The congressional gymnastics has begun
The budget season is on. It’s that time of the year when our legislators hunker down to digest, dissect, and reappropriate items in the proposed national budget, which is submitted to Congress by the President following the latter’s State of the Nation Address or within 30 days of the opening of the regular session of Congress.
The proposed national budget for the entire government is contained in the Budget of Expenditures and Sources of Financing supported by the voluminous National Expenditure Program (NEP). The President’s budget message that is attached to these documents outlines the policy goals and priorities of his administration. The annual budget bill is both the most contentious and most important pieces of legislation, as Congress has the power of the purse. Once the budget hearings for departments and floor deliberations, conducted separately by the House of Representatives and the Senate, conclude, the budget bill will be transformed into a different entity.
At the end of the day, and hopefully before the adjournment of Congress during the Christmas break, both chambers would have reconciled their differences over the NEP and adopted—in separate plenary sessions—a newly minted General Appropriations Act (GAA).

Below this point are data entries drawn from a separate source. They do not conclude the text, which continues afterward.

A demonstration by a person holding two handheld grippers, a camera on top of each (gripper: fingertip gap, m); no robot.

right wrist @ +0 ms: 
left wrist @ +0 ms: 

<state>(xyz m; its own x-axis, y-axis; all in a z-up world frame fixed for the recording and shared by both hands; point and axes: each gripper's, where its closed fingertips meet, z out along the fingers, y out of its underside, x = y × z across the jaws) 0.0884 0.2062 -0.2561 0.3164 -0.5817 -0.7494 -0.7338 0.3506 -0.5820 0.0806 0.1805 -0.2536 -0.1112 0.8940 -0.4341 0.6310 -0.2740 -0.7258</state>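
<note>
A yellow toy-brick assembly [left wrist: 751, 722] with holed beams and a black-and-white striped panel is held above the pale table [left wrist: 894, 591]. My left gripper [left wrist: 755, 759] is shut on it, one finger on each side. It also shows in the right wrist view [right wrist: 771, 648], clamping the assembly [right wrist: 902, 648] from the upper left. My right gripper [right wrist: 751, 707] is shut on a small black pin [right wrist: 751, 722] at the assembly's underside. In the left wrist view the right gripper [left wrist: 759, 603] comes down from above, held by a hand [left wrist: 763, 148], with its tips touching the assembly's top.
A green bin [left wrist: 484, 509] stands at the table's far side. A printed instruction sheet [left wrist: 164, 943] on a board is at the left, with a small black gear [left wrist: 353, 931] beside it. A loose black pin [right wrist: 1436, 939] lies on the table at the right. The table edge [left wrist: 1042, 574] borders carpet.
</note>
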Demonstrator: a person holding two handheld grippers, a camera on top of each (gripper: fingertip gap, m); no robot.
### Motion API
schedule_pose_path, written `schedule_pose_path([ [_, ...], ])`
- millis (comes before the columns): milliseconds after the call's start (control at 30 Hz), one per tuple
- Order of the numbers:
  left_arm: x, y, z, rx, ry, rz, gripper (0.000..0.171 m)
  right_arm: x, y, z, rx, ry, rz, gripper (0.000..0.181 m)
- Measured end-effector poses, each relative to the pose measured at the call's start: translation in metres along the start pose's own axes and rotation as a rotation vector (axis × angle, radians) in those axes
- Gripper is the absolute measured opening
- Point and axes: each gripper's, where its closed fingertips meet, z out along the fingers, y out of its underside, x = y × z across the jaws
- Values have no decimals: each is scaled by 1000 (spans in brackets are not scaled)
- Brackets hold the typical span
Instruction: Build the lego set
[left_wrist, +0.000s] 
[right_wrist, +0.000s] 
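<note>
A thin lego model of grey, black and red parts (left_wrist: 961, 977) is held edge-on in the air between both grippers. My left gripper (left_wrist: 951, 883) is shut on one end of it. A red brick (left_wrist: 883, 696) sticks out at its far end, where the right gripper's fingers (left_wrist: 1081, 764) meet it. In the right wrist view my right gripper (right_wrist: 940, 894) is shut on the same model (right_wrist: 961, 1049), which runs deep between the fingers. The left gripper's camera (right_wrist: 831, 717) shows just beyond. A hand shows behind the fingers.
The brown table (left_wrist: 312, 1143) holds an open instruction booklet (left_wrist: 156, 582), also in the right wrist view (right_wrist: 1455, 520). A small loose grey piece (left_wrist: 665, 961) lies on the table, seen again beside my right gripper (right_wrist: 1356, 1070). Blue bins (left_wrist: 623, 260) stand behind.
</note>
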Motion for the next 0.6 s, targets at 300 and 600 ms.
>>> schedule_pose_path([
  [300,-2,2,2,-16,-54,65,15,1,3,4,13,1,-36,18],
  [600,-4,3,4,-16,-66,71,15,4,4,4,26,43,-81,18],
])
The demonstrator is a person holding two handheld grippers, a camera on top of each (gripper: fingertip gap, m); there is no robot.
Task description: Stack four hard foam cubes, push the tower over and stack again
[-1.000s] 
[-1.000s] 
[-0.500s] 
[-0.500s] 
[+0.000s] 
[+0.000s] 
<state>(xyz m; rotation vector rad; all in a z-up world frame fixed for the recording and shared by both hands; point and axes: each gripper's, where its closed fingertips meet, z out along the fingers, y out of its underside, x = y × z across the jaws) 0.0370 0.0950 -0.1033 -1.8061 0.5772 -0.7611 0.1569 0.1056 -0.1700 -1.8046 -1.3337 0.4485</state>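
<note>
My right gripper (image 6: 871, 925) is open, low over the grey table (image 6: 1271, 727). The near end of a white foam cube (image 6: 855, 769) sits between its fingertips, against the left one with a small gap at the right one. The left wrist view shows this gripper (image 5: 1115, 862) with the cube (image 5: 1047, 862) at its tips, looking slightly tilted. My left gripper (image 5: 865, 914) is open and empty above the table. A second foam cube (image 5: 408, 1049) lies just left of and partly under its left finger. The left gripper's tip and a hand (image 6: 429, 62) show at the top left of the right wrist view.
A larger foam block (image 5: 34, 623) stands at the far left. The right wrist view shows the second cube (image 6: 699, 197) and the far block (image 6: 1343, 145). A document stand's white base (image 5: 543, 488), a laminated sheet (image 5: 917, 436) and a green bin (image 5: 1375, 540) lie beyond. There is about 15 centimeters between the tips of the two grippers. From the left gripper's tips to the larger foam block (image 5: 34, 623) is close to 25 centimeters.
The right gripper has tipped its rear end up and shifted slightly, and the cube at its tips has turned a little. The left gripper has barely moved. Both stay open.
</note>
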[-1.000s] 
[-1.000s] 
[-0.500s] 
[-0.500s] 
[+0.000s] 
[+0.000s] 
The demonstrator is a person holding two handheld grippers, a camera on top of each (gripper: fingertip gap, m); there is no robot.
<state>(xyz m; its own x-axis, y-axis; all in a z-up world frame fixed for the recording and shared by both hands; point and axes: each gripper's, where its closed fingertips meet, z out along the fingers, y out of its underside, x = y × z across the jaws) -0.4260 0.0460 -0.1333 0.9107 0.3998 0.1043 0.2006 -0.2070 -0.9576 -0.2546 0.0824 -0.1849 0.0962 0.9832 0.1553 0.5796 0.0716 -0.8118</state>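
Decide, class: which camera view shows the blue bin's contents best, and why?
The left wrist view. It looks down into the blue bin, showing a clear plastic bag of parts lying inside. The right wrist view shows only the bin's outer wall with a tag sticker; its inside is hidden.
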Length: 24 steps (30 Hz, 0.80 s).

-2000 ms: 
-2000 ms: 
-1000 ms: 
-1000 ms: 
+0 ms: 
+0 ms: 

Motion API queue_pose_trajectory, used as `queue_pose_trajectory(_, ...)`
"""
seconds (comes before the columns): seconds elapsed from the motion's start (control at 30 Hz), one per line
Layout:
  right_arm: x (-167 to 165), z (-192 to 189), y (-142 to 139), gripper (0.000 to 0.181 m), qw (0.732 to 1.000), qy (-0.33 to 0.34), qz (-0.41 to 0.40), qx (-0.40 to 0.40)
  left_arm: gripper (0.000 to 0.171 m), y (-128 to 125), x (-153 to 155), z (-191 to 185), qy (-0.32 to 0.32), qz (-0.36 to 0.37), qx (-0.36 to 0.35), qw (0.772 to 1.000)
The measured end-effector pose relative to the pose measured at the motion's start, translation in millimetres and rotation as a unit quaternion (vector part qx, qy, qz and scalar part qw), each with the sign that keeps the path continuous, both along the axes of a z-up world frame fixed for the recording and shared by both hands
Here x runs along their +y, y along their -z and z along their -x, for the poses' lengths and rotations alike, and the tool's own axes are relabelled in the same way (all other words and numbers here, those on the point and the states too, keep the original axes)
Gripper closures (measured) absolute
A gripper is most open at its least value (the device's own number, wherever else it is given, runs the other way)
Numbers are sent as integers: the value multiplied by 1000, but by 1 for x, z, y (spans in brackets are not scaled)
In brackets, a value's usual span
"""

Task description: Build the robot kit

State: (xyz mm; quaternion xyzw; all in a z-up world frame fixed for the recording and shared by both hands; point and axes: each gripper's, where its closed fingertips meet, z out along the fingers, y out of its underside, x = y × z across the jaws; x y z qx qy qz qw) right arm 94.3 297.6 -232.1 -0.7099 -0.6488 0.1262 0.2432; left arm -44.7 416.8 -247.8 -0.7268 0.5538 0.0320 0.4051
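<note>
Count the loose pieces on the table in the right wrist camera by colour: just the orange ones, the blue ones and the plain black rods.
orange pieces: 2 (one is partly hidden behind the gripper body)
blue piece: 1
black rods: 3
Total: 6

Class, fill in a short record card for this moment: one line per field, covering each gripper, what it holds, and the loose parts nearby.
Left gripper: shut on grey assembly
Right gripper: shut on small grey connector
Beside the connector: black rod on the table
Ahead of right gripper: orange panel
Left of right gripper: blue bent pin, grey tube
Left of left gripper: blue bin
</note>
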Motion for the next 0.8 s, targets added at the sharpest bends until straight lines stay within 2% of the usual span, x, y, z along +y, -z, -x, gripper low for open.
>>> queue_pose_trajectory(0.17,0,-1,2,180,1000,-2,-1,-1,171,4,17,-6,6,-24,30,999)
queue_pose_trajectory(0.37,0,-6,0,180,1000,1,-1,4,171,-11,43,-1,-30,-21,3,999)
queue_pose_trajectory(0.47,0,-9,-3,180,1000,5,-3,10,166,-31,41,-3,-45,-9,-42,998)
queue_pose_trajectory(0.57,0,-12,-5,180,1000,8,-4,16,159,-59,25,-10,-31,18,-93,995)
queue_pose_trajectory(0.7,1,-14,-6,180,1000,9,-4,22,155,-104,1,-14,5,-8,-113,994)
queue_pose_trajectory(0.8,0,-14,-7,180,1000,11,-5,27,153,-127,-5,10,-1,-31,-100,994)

Sans such a rosy prognosis, a select few (senators and representatives equally represented) must attend a bicameral conference to smooth out their differences and come up with a common version.
In the 2000s, when I started covering the Senate and the House for the Inquirer, the long budget season, which begins in August, allowed lawmakers to flex their legislative muscles regardless of political or party affiliations. Everyone had a stake in the final form of the budget.
But it’s the opposition led by the fiercest critics of the sitting President, including the left-leaning party list bloc in the House, that dutifully held the purse strings besides fiscalizing.
The majority could adjust budgetary allocations here and there. But except for several times during the Arroyo administration when budgetary wranglings were so intense that it paralyzed Congress, necessitating a reenacted budget for the first months of the following year, the House majority would do its job beautifully—rubber-stamp the budget. Everybody—except for the vocal opposition—was happy at the end of the day.
Pork barrel
The most safeguarded allocation in the budget, from the point of view of lawmakers, is their pork barrel, also known as the Priority Development Assistance Fund (PDAF). This is where lawmakers are in their element, and where the mental, verbal, and linguistic gymnastics happen.
Absentee lawmakers appear out of nowhere, buoyed by a renewed enthusiasm to fulfill their lawmaking duties over “constituency work,” the congressional jargon for members spending more time in their districts blamed for the perennial lack of quorum in the lower, but bigger, house. To resolve the conundrum, the house majority would just suspend sessions instead of adjourning to continue conducting business the following session days, working under the “myth” of having a quorum. The House minority consistently questions this practice, but mostly unsuccessfully.
But expect a full house during plenary debates and approval of the budgets of departments and agencies that are known sources of patronage funds for their constituents—public works (infrastructure projects), health (medical assistance), and education (scholarships but mainly school buildings). Lately, the Technical Education and Skills Development Authority and the Department of Labor and Employment, through its Tulong Panghanapbuhay sa Ating Disadvantaged/Displaced Workers or Tupad program, which was allocated P28.8 billion for 2024, have been included in this coveted group of departments that serve as caja de hierro (safe or storage box) for congressional insertions which are on top of their PDAF allocations.
During the Estrada and Arroyo administrations, PDAF used to be at least P70 million per House member, which could be divided into P40 million for “hard” (infrastructure projects) and P30 million for “soft” (medical assistance, scholarships). Each senator would get—at least—P200 million. The amount has since gone through the roof in the Duterte administration, with a handful of favored congressmen and districts receiving P7-15 billion each. Not to be outdone, some senators reportedly inserted billions of pesos of appropriations in several departments that were funneled to their favored projects and provinces.
So why not just pass the budget in toto? The administration would be thrilled by that. But some gains are achieved by the electorate through our representatives, who, however few, have taken to heart their sworn duty. For one, lawmakers retain the power to amend items in the NEP, although these changes may be minor when compared to the vast amount of appropriations included in the GAA.